Jack L. Orchard, Ball Janik, LLP, Portland, argued the cause for respondent Barbara Ellison. Bruce H. Cahn and Jack L. Orchard filed the brief.

Before Balmer, Chief Justice, and Kistler, Walters, Landau, Nakamoto, and Flynn, Justices, and Brewer, Senior Justice pro tempore.*

BREWER, S. J.

In the underlying property tax appeal, the Tax Court rejected a request by the Department of Revenue (department) and the county assessor to increase the real market value of taxpayer's property, and the court later awarded taxpayer attorney fees against the department under ORS 305.490(4)(a) (authorizing discretionary award of attorney fees in ad valorem taxation cases if "the court finds in favor of the taxpayer"). The department appeals the attorney fee award only. As we will explain, even though the Tax Court also rejected the taxpayer's request for a reduction in real market value, we conclude that the legal prerequisite for a discretionary attorney fee award under that statute—that the court found "in favor of the taxpayer"—was met. We also conclude that the Tax Court did not err in applying most of the factors on which it relied in making the fee award. However, we conclude that the court's use of one factor was erroneous, thus bringing into question the court's overall exercise of discretion. Accordingly, we vacate the attorney fee award and remand for the court to exercise its discretion without considering that factor.

I. OVERVIEW
A. The Underlying Appeal

Even though this case involves only the propriety of a discretionary award of attorney fees, the Tax Court's decision on the merits in the underlying property tax appeal provides the necessary context for our analysis. At issue in that appeal was the real market value for tax year 2011-12 of two tax lots (the property) owned by taxpayer. The tax lots are part of a high-end horse breeding and training facility and an associated residence. Taxpayer substantially completed construction before January of 2011, and thus the value for that year would establish an exception value for the property.1

The county assessor originally found a real market value for the two tax lots, both land and improvements, of $9,279,571. Taxpayer appealed that value to the county Board of Property Tax Appeals (BOPTA). BOPTA affirmed without changing that value.
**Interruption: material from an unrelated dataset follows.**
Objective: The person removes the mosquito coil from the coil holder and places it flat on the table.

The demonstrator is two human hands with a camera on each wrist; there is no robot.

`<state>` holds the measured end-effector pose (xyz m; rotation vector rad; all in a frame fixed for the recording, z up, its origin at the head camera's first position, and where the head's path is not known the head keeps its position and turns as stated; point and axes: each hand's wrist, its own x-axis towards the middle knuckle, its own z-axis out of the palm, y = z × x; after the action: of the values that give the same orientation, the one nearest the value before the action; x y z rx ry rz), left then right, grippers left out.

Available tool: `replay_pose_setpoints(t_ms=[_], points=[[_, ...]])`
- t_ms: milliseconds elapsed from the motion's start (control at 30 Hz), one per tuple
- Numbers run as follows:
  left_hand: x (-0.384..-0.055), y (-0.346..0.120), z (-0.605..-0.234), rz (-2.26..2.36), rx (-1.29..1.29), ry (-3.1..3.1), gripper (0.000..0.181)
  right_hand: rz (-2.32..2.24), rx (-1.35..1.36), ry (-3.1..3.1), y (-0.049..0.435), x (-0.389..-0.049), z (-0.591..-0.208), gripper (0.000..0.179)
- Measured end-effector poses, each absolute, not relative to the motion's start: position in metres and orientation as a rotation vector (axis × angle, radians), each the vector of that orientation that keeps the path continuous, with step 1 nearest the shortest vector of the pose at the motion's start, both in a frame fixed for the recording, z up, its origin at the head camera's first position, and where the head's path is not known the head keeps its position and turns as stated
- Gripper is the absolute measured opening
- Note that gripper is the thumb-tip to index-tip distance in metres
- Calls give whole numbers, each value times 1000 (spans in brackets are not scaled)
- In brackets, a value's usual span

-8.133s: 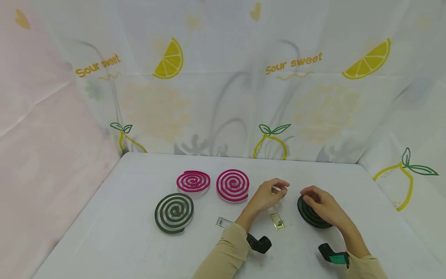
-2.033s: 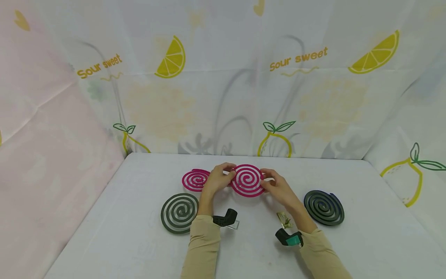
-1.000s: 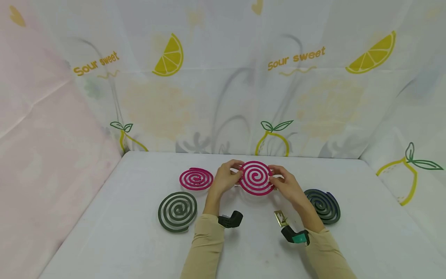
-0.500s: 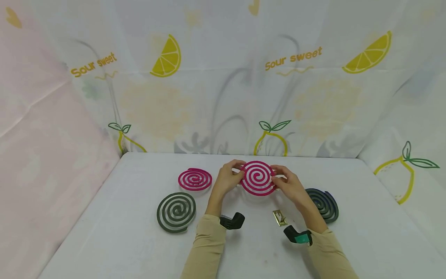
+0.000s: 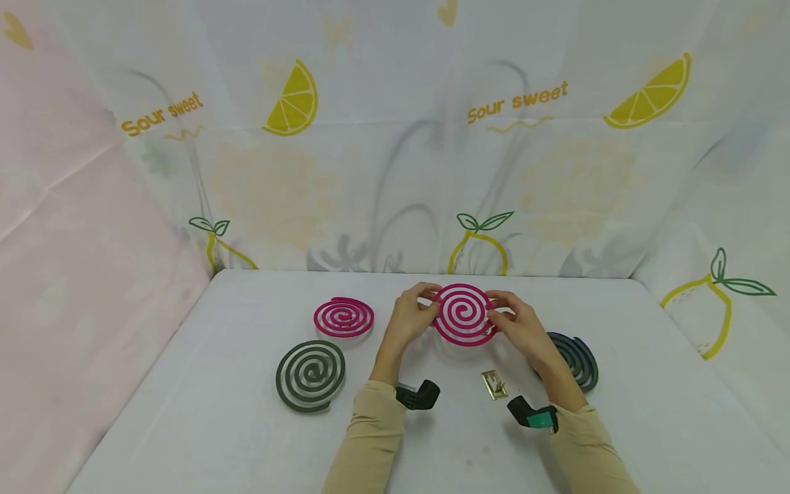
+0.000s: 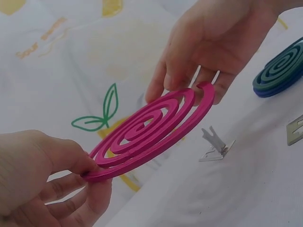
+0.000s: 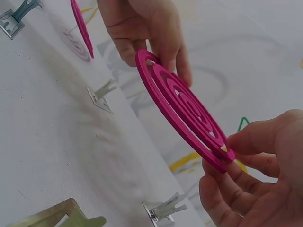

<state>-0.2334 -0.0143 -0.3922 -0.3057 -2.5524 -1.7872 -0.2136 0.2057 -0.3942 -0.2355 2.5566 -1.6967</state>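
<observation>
Both hands hold a pink mosquito coil (image 5: pixel 464 314) above the far part of the table. My left hand (image 5: pixel 407 317) pinches its left rim, thumb on top and fingers below. Opposite, the right hand (image 5: pixel 521 328) pinches the right rim the same way. On the table under the coil, small silver coil stands (image 7: pixel 102 94) with upright prongs show in the right wrist view, another stand (image 7: pixel 163 208) being close under the right hand. Left of the hands, a second pink coil (image 5: pixel 343 317) sits raised over its shadow.
A dark green coil (image 5: pixel 310 376) lies at the left. Partly behind the right forearm is a green coil (image 5: pixel 577 361) stacked on a blue one. Between the forearms lies a gold stand (image 5: pixel 494 385); one more stand (image 7: pixel 16 19) appears in the right wrist view.
Eight seconds ago the pink coil sat apart from the hands, and the right hand was on the green coil. Since two seconds ago both hands hold the pink coil; it has shifted right.
</observation>
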Motion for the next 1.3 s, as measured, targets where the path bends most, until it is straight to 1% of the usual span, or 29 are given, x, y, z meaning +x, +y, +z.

Taxpayer next appealed to the Magistrate Division of the Oregon Tax Court. Before the magistrate, the department and assessor asserted a real market value of $18,275,412. Taxpayer, by contrast, appears to have asserted a much lower real market value than that affirmed by BOPTA (although the exact amount does not appear in the record). The magistrate accepted neither value, nor was she able to determine the correct real market value from the appraisals provided. She therefore affirmed BOPTA's determination of real market value.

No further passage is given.